Les réflexions que cet article suscitait rejoignaient celles d'un commentaire de la revue Futuribles rendant compte d'un livre du philosophe Jean-Michel Besnier Demain les posthumains, qui avait récemment attiré mon attention. Le terme « posthumain » surtout m'avait interpellé ou plutôt alerté : après avoir consulté quelques sites vantant les mérites du « posthumanisme », j'ai lu avec intérêt toujours, effarement parfois, l'ouvrage de J.M.Besnier, objectif, bien documenté et passionnant de bout en bout.
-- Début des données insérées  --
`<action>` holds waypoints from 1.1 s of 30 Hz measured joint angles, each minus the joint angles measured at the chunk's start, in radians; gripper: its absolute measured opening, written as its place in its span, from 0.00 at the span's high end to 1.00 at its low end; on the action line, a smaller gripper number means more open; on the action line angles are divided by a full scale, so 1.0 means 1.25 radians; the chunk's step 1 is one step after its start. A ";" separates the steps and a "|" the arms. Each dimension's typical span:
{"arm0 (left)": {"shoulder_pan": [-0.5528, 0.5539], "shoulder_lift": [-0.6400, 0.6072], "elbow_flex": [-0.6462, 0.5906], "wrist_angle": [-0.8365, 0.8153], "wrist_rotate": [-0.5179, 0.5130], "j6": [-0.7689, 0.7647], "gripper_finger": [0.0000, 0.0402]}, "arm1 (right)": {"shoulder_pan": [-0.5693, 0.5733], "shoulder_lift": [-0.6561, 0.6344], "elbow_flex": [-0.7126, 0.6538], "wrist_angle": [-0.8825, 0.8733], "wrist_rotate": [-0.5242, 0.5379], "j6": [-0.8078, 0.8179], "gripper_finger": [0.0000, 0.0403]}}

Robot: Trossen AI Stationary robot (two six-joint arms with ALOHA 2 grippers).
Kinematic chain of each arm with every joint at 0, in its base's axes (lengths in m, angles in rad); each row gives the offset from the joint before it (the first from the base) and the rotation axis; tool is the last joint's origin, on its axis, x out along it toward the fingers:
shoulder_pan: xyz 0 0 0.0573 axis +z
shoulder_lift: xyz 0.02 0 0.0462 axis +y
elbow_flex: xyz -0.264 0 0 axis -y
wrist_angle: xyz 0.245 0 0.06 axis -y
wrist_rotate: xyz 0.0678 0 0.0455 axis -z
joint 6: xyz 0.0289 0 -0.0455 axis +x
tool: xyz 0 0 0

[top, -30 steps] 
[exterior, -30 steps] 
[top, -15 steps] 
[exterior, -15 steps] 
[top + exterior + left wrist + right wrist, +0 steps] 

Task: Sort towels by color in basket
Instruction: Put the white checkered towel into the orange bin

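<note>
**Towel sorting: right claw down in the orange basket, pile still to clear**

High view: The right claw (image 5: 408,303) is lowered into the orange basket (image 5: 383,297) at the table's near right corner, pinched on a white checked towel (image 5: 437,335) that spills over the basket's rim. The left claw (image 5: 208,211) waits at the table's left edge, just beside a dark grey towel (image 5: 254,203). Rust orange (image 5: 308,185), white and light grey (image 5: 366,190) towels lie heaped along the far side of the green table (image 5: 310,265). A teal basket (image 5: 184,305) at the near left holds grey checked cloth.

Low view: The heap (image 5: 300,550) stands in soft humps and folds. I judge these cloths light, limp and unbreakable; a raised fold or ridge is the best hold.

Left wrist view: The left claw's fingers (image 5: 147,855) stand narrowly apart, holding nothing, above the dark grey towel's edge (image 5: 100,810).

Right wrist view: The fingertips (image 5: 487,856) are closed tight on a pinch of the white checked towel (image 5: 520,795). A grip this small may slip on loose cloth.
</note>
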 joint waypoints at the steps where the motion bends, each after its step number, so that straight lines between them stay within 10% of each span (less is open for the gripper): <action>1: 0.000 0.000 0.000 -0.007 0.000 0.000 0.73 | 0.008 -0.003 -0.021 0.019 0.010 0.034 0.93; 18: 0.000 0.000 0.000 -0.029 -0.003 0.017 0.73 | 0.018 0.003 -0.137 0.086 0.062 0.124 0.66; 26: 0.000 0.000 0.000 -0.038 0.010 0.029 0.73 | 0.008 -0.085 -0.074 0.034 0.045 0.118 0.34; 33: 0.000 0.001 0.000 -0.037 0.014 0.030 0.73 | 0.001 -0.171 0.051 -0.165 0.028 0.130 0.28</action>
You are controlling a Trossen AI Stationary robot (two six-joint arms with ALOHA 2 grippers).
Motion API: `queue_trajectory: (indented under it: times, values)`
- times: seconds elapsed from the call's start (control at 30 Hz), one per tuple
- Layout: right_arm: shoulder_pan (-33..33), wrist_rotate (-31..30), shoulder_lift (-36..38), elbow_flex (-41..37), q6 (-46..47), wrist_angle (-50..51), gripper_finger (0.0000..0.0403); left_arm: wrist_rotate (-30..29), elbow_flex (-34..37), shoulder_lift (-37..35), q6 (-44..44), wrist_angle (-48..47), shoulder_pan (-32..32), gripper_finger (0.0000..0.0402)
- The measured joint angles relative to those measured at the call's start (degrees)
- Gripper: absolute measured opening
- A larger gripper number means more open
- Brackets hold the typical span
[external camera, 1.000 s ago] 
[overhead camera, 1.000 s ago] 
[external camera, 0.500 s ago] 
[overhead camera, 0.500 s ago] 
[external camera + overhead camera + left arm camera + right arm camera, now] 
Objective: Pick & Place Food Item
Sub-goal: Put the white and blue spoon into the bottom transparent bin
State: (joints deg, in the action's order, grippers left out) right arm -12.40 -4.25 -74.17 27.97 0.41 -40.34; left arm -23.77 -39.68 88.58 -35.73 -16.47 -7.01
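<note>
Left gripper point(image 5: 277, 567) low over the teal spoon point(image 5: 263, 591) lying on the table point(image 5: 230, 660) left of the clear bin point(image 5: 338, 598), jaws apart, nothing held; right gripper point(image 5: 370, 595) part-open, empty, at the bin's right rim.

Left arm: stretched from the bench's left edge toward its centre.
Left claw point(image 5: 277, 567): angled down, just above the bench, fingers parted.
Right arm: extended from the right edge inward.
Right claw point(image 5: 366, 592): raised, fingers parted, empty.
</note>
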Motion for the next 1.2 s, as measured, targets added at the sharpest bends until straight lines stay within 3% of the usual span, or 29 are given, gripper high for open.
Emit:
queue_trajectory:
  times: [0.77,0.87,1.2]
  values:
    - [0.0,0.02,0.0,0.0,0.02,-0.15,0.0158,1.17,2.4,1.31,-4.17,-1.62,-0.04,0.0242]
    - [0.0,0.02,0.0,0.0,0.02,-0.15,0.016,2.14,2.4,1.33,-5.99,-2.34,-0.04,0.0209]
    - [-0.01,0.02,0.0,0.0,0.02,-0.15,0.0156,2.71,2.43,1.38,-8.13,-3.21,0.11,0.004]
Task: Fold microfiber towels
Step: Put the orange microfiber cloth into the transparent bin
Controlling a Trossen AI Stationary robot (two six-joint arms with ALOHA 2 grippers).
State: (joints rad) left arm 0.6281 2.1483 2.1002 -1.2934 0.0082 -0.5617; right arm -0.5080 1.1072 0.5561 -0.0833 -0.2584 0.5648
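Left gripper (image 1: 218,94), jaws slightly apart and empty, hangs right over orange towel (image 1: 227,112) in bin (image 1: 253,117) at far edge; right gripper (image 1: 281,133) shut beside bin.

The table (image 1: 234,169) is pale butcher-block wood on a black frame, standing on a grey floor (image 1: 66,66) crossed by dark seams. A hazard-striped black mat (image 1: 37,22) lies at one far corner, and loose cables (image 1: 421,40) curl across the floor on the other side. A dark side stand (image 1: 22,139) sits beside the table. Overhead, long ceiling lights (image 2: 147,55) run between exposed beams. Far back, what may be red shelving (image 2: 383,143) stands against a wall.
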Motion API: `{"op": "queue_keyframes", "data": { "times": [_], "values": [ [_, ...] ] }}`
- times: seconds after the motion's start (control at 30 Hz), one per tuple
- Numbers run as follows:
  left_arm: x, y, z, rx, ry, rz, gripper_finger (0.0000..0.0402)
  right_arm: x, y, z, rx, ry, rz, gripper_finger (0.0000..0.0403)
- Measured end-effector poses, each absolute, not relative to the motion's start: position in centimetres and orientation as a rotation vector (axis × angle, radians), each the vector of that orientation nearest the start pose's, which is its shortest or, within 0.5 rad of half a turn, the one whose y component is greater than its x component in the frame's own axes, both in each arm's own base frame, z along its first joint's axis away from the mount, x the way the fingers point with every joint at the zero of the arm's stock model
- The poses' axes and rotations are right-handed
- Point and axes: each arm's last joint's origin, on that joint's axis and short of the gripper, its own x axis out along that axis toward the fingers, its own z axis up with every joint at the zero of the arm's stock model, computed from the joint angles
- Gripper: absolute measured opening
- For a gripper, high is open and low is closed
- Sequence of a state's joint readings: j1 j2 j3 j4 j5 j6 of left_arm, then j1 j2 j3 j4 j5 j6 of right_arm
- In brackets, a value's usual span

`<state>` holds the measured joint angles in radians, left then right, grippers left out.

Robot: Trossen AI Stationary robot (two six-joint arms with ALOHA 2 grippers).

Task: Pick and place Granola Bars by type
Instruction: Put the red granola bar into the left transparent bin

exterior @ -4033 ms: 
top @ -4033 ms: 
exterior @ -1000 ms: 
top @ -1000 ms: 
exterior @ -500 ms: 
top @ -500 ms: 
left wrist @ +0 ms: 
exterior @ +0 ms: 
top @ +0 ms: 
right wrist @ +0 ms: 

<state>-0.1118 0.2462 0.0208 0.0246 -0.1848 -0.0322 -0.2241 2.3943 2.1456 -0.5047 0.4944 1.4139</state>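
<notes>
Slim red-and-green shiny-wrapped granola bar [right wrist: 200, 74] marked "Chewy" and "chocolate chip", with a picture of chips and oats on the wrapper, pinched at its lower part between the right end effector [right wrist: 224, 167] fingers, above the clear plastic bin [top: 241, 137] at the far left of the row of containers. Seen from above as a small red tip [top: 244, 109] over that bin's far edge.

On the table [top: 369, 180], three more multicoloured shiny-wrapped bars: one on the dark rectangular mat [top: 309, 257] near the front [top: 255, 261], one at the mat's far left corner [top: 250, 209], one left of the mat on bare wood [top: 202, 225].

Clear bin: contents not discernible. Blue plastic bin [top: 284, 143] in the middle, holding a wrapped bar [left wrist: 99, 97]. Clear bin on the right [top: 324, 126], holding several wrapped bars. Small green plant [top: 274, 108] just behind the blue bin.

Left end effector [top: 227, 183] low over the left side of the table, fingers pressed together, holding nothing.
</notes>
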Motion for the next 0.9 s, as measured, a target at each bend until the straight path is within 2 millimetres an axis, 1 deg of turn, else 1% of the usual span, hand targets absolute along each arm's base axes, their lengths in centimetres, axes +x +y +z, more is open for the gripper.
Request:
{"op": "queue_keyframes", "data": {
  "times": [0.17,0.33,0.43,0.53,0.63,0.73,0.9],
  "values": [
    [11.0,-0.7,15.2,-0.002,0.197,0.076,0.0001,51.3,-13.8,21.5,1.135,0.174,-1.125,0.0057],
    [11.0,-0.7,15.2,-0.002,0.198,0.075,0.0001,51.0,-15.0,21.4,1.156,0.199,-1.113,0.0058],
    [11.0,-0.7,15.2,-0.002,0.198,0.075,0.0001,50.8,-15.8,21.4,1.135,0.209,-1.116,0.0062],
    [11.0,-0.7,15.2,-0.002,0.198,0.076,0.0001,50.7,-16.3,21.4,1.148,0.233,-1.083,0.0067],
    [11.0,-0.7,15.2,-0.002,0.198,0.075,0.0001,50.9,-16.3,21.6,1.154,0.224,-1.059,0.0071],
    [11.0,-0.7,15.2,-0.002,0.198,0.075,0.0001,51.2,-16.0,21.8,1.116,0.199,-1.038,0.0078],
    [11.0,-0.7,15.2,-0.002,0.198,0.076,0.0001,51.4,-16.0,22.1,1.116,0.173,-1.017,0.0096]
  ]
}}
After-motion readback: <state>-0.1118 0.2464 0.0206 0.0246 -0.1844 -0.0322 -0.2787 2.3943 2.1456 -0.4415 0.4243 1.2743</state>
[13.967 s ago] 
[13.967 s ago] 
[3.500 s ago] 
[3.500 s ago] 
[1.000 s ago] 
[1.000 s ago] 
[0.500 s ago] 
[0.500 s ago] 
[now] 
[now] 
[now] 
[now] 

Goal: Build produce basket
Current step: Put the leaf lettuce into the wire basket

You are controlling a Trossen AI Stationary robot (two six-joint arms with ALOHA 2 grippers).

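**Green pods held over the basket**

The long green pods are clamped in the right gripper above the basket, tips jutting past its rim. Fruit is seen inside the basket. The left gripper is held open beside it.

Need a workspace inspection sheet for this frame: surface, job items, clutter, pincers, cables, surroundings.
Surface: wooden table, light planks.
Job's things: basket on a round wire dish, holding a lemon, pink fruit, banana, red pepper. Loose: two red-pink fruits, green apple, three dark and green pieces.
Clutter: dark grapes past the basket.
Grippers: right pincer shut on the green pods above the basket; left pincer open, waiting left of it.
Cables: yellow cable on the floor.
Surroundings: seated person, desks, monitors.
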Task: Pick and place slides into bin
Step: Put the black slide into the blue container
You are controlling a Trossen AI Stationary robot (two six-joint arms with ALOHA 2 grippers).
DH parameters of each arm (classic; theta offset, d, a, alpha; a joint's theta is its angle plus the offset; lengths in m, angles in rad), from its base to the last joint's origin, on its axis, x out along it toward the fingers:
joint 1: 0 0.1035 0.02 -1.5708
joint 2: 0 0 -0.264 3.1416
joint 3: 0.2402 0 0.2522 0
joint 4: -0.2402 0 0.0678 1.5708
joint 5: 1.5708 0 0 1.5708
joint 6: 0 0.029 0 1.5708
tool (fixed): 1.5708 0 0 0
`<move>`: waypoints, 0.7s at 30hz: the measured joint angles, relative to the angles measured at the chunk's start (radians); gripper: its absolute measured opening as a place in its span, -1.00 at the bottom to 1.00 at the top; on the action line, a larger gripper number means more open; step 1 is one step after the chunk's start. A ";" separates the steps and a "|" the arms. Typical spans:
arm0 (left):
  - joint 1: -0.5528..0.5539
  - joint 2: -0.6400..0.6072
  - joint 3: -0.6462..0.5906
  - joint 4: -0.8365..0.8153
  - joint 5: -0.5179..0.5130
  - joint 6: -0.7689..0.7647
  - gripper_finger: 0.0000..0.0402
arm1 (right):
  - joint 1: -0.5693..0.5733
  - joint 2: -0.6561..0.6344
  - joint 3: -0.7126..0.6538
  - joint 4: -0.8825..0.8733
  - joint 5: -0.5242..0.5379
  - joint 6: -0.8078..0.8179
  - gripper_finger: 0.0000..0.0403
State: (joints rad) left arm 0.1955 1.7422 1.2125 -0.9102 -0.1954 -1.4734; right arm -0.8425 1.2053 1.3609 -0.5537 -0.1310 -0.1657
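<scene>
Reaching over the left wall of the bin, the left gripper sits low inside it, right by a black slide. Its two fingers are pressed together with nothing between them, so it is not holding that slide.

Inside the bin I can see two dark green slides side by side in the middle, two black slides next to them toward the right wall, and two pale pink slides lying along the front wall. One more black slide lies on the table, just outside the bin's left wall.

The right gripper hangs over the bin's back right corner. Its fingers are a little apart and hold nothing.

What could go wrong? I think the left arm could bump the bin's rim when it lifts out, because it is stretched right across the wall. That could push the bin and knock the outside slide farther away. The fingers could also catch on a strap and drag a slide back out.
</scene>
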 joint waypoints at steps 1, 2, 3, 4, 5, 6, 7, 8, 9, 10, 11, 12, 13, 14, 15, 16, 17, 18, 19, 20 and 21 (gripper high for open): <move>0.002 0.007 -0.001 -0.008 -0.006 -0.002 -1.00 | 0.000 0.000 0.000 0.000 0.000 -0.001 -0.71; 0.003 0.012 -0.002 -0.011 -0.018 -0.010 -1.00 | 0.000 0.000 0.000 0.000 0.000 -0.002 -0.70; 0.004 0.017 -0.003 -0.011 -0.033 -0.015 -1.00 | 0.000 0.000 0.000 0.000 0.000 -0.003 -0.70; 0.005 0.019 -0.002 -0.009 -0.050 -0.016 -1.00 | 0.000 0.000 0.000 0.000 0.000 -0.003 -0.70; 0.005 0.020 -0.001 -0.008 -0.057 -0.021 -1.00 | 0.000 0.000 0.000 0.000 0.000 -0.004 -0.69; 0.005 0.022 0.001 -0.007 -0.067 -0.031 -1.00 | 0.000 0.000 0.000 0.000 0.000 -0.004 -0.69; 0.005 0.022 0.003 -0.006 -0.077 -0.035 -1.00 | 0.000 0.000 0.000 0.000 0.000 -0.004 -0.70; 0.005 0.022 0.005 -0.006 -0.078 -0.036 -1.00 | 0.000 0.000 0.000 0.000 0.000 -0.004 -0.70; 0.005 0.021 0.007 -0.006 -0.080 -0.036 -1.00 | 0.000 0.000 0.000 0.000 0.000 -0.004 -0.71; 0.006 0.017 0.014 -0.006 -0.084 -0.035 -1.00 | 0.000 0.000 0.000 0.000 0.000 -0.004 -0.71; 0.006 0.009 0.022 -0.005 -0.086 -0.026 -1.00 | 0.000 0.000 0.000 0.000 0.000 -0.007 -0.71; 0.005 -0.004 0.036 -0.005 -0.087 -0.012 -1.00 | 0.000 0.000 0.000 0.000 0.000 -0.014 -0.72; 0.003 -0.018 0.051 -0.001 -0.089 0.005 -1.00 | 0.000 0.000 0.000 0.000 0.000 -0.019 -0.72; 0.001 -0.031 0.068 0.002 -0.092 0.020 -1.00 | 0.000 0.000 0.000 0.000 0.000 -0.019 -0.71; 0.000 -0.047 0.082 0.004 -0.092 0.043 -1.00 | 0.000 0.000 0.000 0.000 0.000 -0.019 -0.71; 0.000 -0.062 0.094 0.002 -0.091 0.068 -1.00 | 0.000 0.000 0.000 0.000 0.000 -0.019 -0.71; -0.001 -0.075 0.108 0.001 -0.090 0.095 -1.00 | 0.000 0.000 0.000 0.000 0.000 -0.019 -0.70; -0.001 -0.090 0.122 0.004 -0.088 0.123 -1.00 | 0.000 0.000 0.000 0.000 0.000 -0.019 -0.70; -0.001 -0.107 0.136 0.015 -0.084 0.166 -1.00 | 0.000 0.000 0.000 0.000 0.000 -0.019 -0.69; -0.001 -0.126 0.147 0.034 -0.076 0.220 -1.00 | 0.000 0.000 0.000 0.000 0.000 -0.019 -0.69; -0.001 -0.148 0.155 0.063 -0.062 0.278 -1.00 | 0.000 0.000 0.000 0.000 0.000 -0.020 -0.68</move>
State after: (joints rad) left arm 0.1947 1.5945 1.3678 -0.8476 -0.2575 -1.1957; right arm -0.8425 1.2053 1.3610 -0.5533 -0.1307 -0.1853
Le sous-titre choisi par l'auteur est significatif et pour le moins inquiétant : « Le futur a-t-il encore besoin de nous ? ». Nous, c'est à dire les hommes, les êtres humains, les sujets de cet humanisme dont nous nous réclamons et que nous défendons. Humanisme certes non réductible à une seule définition, mais dont l'existence ne semblait pas devoir être remise en cause. Or ce livre, reprenant un certain nombre de réflexions et s'appuyant sur des recherches technoscientifiques de plus en plus poussées, envisage l'émergence de posthumains et d'un posthumanisme, et en conséquence la fin de l'humanisme.
J.M.Besnier, partant des acquis des sciences et des techniques contemporaines « interroge la diffusion des idées, des comportements, des fantasmes qui conspirent de plus en plus à rendre plausible et même désirable l'avènement d'une posthumanité ».
Rejeter cette inquiétante éventualité serait sans doute notre première réaction.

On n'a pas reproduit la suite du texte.